More recently, on June 15, 16 and 17, many community groups came to Metro Hall to hold a national consultation in preparation for the United Nations World Conference Against Racism to be held in Durban, South Africa, in August and September of this year.
Since our city's motto is "Diversity Our Strength," we thought it appropriate to ask the mayor's office to lend its support to the gathering by sponsoring a lunch for the delegates.
Not only was our request denied, but except for one staff person, no one came from City Hall to the three-day conference, where we worked on a report card on our government's policies and actions on combating racism.
We demand the mayor use this opportunity to reflect on his words and actions, and challenge council to put teeth into "Diversity Our Strength."
Urban Alliance on Race Relations
Thanks, Mel, we've lost
i have to admit that i have been one of those people who felt that the only thing Mayor Mel Lastman offered to the city was extensive service cuts in his second term to pay for his ridiculous first-term promise not to raise taxes.
When I'm wrong, I'm willing to admit it. His latest knuckleheaded racist rantings (but come on, who does like cannibals and snakes?) may have saved us from having to host the 2008 Olympics. A city that can't afford to keep school swimming pools open has no business building new ones for the benefit of U.S. TV networks.
Steve Lavender, Toronto
New Politics just started
i read glenn wheeler's article on the New Politics Initiative (NOW, June 14-20) with more than a little interest. As one of the people who has been involved with the NPI since its inception, I was a little upset at first.
Wheeler accused us of having "pretty old" ideas. The "hack tone" of our vision statement is an "embarrassment" for some of those involved. We must all be a bunch of arthritic seniors because we use the word "youth" and not some other term. Whatever.
The truth is that the New Politics Initiative is, at its heart, about new politics, not new policies. A lot of what is discussed on the Web site does, indeed, appear in dusty old NDP policy papers. A lot of it does not.
What you have to ask yourself is why these ideas don't appear in current Canadian government policy. This is the question that the NPI is trying to address.
As for the claim that the NPI is all about the old lefties, a cursory glance at the Web site's list of endorsers (which is growing daily) shows that a lot of young people are coming on board.
Just recently, the BC Young New Democrats gave their endorsement. Even I, while no spring chicken, can consider myself a "young" New Democrat at 28. Only the Alliance has an older membership base than the NDP.
That being said, the New Politics Initiative is about creating a political fusion that will attract both young anti-globalization activists and St. Lawrence Market shoppers. But it's also about attracting progressive people from marginalized communities who have either left politics or been left out.

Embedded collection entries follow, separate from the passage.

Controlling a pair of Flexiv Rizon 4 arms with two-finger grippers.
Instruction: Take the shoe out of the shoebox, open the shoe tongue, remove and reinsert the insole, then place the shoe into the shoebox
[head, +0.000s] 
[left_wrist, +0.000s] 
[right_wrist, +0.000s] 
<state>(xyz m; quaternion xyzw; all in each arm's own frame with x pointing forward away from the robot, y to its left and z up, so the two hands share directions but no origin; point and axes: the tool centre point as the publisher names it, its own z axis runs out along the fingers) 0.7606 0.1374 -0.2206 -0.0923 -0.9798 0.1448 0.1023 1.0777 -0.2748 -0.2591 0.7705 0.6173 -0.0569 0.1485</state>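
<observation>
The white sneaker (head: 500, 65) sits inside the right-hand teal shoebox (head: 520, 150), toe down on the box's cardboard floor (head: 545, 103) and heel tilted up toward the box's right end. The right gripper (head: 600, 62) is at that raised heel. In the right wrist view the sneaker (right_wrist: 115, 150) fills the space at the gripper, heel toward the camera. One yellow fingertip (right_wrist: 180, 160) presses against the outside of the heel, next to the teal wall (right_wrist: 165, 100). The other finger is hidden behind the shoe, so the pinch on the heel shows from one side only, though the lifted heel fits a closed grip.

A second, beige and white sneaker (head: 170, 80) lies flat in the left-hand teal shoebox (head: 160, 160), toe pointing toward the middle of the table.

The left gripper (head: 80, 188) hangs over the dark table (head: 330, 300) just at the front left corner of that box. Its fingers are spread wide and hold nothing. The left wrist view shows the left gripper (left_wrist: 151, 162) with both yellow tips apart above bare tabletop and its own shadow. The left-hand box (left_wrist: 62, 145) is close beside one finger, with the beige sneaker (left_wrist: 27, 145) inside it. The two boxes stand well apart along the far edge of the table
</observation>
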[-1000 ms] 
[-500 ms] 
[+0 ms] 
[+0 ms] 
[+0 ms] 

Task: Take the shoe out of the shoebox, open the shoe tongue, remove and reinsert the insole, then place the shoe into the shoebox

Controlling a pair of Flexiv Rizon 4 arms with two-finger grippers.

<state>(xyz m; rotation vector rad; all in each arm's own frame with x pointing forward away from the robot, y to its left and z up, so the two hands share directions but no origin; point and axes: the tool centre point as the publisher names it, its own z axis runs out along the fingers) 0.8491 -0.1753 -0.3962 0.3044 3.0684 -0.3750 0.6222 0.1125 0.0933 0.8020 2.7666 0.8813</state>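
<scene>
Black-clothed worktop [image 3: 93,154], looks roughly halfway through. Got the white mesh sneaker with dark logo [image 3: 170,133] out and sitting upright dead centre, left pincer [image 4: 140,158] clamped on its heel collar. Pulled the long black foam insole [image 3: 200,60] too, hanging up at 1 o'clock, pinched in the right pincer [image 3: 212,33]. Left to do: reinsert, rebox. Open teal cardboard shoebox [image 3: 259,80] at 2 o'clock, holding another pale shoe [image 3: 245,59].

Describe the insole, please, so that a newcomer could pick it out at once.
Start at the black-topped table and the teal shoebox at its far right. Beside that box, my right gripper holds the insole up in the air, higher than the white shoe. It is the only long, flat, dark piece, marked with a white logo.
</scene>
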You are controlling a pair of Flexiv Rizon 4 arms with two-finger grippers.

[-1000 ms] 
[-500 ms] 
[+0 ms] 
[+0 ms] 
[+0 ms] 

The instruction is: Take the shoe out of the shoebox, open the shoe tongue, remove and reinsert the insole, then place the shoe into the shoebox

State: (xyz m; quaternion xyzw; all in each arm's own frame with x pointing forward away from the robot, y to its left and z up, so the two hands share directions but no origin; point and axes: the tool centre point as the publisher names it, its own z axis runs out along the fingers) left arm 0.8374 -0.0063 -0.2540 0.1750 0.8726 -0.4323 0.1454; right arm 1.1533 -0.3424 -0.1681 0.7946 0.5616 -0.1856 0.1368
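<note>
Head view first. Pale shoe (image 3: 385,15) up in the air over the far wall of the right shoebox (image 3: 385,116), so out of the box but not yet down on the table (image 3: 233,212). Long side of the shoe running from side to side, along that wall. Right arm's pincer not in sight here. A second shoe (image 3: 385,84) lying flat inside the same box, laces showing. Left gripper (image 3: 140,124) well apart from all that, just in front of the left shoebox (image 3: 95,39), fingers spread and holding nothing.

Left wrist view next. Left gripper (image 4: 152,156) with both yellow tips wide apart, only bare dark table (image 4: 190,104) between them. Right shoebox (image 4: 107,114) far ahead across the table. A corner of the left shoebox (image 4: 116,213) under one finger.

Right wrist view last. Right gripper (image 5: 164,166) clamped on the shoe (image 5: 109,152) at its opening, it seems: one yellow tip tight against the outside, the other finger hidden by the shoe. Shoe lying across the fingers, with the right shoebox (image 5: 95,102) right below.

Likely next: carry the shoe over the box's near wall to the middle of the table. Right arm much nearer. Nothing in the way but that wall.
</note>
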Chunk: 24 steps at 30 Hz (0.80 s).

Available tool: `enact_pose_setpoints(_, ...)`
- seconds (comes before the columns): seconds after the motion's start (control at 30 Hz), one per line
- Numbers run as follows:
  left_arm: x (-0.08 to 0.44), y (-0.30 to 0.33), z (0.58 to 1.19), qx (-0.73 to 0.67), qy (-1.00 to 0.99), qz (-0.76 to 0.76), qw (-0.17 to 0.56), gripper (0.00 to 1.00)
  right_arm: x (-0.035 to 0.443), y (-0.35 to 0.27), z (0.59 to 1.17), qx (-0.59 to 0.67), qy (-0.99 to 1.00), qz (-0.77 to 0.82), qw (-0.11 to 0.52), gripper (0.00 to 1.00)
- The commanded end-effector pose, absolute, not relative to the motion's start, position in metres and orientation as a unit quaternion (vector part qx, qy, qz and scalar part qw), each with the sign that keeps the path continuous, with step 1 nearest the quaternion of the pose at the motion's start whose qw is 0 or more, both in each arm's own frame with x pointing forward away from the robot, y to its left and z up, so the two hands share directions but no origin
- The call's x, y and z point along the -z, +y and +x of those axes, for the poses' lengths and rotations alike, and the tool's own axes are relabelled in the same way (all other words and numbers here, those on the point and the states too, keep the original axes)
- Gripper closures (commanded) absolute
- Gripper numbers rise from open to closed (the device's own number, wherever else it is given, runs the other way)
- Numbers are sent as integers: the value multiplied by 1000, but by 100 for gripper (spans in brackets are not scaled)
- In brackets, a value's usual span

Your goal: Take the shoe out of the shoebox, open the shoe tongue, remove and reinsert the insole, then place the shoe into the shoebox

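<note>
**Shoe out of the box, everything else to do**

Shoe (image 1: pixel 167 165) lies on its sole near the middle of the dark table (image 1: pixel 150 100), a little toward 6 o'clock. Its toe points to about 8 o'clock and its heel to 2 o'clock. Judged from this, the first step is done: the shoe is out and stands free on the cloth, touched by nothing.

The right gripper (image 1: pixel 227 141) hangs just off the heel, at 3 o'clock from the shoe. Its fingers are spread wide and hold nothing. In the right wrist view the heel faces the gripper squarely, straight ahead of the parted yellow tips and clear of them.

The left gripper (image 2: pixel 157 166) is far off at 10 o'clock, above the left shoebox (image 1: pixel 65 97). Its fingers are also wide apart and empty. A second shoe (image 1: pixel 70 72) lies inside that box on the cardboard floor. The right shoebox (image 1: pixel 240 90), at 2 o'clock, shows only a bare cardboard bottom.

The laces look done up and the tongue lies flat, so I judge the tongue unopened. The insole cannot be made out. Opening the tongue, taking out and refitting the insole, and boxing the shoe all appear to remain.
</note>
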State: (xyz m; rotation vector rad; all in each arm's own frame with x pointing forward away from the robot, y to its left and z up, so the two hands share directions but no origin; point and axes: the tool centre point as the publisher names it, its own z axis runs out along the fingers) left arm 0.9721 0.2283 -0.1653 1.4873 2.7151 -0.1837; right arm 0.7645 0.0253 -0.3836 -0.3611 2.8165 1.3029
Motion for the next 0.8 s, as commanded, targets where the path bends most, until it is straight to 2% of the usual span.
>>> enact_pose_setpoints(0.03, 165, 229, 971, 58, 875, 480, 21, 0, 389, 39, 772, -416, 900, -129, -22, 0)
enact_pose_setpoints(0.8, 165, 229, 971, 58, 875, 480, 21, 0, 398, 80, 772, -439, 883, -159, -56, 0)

Wheeler asked if some of these issues would be dealt with in the second draft. Actually, yes, they will. This is because the New Politics Initiative is about open, responsive and inclusive politics. Not exactly the same old ideas, eh?
Louise James, Toronto
Rounder still Canuck outfit
in zack medicoff's cash brothers feature (NOW, June 21-27), he states that "the Universal-owned Rounder label soon came calling." This is completely incorrect, as Rounder is owned by none other than Rounder. We do have a strong and fruitful working relationship with Universal -- they are our distributor in Canada and the U.S. We have close ties with them because Rounder is the U.S. label for a number of significant Canadian artists (including Sarah Harmer and Bruce Cockburn) that are distributed and marketed in Canada by Universal, but Rounder remains fully independent as we celebrate our 30th anniversary.